(Exercise input begins)

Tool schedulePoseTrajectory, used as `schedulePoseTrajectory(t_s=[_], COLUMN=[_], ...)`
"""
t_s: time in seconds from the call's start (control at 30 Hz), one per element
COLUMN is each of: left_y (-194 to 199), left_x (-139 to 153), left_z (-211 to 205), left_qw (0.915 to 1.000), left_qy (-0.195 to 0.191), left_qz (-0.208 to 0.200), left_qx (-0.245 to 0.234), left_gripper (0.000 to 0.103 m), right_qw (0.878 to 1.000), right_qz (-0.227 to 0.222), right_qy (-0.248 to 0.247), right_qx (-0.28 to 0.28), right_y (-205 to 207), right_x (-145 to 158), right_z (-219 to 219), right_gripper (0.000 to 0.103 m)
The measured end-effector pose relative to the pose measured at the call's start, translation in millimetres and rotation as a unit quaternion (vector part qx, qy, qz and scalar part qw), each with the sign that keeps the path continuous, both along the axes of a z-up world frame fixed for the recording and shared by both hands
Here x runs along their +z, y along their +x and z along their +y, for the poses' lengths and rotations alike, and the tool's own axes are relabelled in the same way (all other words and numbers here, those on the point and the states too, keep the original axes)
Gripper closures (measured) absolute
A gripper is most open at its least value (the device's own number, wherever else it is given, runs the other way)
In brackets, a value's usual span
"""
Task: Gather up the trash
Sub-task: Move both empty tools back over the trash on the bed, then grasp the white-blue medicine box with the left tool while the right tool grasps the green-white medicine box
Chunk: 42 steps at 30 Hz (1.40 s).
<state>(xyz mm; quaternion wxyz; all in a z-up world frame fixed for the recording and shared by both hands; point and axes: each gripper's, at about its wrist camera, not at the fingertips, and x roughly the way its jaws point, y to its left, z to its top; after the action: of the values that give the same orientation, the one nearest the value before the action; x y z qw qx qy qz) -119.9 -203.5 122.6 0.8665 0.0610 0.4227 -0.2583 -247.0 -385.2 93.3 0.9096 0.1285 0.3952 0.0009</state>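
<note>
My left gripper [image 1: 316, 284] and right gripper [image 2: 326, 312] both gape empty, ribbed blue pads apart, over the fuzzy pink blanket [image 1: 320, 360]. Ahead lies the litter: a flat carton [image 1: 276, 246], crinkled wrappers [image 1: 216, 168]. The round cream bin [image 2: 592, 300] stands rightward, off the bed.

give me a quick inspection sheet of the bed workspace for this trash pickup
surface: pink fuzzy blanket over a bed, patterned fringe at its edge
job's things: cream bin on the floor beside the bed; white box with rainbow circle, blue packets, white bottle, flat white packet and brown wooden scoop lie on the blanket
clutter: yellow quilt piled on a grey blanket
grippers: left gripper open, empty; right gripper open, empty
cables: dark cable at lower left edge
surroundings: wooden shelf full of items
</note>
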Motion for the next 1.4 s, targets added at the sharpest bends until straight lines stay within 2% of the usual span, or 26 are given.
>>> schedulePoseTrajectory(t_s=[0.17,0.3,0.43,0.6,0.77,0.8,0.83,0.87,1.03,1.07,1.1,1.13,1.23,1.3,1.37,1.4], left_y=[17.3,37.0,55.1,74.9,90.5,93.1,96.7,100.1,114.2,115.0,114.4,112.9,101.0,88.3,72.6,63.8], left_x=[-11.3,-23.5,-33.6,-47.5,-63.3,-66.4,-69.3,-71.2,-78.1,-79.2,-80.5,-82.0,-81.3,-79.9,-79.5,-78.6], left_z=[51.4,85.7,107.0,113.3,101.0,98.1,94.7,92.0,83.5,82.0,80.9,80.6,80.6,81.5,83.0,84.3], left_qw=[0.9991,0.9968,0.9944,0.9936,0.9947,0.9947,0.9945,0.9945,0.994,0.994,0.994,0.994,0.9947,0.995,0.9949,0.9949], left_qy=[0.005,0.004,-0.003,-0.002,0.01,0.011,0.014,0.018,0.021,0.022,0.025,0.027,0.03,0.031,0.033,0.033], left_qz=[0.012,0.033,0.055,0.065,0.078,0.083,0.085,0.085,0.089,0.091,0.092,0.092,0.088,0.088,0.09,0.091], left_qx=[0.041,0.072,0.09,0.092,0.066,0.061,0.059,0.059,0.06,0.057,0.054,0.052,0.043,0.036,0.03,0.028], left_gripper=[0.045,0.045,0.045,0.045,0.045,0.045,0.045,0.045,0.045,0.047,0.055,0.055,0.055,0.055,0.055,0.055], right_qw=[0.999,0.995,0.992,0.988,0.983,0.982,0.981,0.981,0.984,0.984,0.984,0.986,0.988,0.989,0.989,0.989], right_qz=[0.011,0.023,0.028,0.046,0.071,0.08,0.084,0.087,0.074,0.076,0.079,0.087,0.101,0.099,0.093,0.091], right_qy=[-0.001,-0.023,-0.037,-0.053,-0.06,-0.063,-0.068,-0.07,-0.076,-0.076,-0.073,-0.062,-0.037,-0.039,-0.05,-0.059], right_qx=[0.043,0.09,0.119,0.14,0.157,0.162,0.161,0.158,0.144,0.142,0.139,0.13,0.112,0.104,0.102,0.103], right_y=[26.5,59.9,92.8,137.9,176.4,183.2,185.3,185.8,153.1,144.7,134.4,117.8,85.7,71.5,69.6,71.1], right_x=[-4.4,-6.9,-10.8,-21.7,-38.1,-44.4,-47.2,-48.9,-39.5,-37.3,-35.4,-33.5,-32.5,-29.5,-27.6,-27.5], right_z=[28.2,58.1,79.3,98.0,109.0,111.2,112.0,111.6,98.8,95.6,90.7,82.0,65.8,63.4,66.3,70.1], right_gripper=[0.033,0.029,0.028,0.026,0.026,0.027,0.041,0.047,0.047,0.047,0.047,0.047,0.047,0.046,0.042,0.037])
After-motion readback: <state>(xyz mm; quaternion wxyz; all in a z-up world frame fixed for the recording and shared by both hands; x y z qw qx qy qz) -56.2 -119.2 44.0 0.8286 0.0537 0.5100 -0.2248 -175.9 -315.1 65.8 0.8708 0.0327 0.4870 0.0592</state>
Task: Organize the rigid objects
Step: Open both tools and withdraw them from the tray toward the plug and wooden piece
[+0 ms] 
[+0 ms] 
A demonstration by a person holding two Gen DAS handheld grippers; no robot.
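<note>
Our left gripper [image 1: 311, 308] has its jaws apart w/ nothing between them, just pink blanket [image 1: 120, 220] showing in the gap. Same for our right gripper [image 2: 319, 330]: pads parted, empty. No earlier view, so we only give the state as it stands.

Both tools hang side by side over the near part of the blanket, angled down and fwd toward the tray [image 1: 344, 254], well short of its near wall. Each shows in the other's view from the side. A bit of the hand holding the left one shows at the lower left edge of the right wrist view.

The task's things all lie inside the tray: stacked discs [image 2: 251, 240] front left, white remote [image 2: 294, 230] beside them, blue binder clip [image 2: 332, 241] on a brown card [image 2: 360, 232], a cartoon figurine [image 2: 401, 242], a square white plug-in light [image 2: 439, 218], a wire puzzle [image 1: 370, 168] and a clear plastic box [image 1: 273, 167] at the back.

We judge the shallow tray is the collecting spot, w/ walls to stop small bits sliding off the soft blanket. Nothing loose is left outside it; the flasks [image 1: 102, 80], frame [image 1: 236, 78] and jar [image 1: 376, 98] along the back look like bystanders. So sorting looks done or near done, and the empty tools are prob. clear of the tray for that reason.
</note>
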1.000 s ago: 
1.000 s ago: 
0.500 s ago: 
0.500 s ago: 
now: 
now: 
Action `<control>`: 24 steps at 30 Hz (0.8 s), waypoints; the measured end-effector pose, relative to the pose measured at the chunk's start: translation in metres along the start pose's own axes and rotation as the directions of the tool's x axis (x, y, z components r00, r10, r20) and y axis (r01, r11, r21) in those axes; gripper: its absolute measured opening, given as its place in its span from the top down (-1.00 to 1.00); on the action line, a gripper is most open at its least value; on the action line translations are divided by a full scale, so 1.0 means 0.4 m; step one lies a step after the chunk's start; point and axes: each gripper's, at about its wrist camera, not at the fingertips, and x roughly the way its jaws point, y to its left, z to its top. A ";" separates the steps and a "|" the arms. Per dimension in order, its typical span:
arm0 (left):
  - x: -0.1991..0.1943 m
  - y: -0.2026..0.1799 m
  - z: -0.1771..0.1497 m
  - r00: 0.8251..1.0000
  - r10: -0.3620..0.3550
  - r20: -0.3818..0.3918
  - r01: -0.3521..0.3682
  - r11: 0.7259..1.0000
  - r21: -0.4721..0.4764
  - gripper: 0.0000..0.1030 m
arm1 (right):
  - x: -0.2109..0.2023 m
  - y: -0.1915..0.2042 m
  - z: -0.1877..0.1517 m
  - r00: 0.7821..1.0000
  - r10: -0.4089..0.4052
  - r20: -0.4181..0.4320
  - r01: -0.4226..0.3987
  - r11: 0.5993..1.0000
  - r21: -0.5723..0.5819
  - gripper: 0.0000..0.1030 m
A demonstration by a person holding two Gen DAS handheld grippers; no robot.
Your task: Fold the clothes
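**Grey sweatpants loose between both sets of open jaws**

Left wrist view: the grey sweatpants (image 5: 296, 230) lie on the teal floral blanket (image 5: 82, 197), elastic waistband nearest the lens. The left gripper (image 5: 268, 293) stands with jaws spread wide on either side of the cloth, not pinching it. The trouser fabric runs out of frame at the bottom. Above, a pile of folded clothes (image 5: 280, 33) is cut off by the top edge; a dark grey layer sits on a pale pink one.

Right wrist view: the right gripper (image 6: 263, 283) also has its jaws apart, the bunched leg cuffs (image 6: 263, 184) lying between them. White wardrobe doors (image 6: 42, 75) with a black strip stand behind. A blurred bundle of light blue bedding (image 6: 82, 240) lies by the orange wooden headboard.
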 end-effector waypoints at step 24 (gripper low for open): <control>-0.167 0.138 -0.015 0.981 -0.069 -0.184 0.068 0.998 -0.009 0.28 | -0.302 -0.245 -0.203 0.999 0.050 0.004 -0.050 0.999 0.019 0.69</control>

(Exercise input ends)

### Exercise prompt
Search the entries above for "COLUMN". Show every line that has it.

### Solution for this problem
Tool schedulePoseTrajectory, used as `schedulePoseTrajectory(t_s=[_], COLUMN=[_], ...)`
COLUMN is each of: left_y (-194 to 199), left_x (-139 to 153), left_z (-211 to 205), left_qw (0.915 to 1.000), left_qy (-0.195 to 0.191), left_qz (-0.208 to 0.200), left_qx (-0.245 to 0.234), left_gripper (0.000 to 0.103 m), right_qw (0.878 to 1.000), right_qz (-0.227 to 0.222), right_qy (-0.248 to 0.247), right_qx (-0.28 to 0.28), right_y (-205 to 207), right_x (-145 to 158), right_z (-219 to 219), right_gripper (0.000 to 0.103 m)

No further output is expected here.